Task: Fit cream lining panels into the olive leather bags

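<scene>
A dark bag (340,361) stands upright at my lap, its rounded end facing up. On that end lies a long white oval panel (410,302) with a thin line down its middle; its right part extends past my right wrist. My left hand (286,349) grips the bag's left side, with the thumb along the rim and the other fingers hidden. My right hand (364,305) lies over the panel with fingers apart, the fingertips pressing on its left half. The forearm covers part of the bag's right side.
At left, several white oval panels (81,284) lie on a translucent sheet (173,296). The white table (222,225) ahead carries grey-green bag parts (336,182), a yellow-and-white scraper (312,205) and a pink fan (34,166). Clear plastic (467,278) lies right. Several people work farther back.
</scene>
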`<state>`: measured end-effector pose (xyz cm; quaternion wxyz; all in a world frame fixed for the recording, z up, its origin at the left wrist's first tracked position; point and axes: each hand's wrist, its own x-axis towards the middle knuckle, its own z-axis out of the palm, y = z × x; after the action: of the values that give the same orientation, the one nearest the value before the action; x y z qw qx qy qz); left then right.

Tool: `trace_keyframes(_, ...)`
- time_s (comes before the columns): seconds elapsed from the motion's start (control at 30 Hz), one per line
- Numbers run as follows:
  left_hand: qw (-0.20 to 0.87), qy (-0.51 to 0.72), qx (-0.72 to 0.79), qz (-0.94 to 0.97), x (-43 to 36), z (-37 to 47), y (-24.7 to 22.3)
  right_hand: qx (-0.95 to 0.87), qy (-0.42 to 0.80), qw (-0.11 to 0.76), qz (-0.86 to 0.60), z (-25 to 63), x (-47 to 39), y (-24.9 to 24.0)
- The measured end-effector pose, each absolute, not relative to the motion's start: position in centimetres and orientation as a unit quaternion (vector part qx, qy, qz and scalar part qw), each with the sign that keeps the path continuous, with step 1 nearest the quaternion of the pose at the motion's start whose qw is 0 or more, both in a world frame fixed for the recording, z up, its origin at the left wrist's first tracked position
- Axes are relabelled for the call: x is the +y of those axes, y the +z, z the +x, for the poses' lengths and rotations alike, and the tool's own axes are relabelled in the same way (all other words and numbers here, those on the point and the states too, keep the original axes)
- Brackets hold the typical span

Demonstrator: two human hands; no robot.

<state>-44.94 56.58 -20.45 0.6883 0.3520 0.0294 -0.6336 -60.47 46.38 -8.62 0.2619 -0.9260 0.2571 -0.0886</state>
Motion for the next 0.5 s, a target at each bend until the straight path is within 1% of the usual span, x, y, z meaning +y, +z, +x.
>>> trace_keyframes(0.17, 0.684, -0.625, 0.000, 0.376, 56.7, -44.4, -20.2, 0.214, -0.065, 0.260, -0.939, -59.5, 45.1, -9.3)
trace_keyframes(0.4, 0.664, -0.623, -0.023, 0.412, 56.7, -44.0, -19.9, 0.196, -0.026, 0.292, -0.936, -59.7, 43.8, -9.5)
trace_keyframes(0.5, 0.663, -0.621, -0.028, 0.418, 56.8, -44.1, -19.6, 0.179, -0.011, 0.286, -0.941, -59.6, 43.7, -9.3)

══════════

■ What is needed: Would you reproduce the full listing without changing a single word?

■ Written response:
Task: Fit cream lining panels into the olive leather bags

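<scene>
A dark bag (340,361) stands upright at my lap, its rounded end facing up. On that end lies a long white oval panel (410,302) with a thin line down its middle; its right part extends past my right wrist. My left hand (286,349) grips the bag's left side, with the thumb along the rim and the other fingers hidden. My right hand (364,305) lies over the panel with fingers apart, the fingertips pressing on its left half. The forearm covers part of the bag's right side.
At left, several white oval panels (81,284) lie on a translucent sheet (173,296). The white table (222,225) ahead carries grey-green bag parts (336,182), a yellow-and-white scraper (312,205) and a pink fan (34,166). Clear plastic (467,278) lies right. Several people work farther back.
</scene>
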`<state>`: measured end-effector pose (xyz cm; quaternion wxyz; all in a world frame fixed for the recording, z up, its origin at the left wrist's first tracked position; point and axes: each hand's wrist, its own x-axis towards the middle knuckle, its own z-axis out of the palm, y = z × x; after the action: of the values that give the same orientation, the one nearest the value before the action; x y z qw qx qy qz); left then right.

Tool: `trace_keyframes(_, ...)`
- time_s (comes before the columns): seconds elapsed from the motion's start (control at 30 Hz), one per line
- Numbers run as follows:
  left_hand: qw (-0.20 to 0.87), qy (-0.51 to 0.72), qx (-0.72 to 0.79), qz (-0.94 to 0.97), x (-43 to 36), z (-37 to 47), y (-24.7 to 22.3)
  right_hand: qx (-0.95 to 0.87), qy (-0.42 to 0.80), qw (-0.11 to 0.76), qz (-0.86 to 0.60), z (-25 to 63), x (-47 to 39), y (-24.9 to 24.0)
- The measured end-effector pose, each absolute, not relative to the motion's start: position in centimetres and orientation as a unit quaternion (vector part qx, qy, qz and scalar part qw), each with the sign that keeps the path continuous, with step 1 nearest the quaternion of the pose at the motion's start whose qw is 0 or more, both in a world frame fixed for the recording, z up, its origin at the left wrist's first tracked position
- Axes are relabelled for the call: x is the +y of those axes, y the +z, z the +x, for the poses' lengths and rotations alike, and the tool's own axes are relabelled in the same way (all other words and numbers here, those on the point and the states too, keep the original axes)
- Brackets hold the typical span

Demonstrator: two human hands; no robot.

<state>-44.94 56.58 -20.45 0.6883 0.3520 0.0294 -0.6336 -60.47 46.38 -8.62 0.2619 -0.9260 0.2571 -0.0886</state>
Motion for the next 0.5 s, a target at each bend until the straight path is within 1% of the usual span, x, y, z meaning +y, +z, +x.
>>> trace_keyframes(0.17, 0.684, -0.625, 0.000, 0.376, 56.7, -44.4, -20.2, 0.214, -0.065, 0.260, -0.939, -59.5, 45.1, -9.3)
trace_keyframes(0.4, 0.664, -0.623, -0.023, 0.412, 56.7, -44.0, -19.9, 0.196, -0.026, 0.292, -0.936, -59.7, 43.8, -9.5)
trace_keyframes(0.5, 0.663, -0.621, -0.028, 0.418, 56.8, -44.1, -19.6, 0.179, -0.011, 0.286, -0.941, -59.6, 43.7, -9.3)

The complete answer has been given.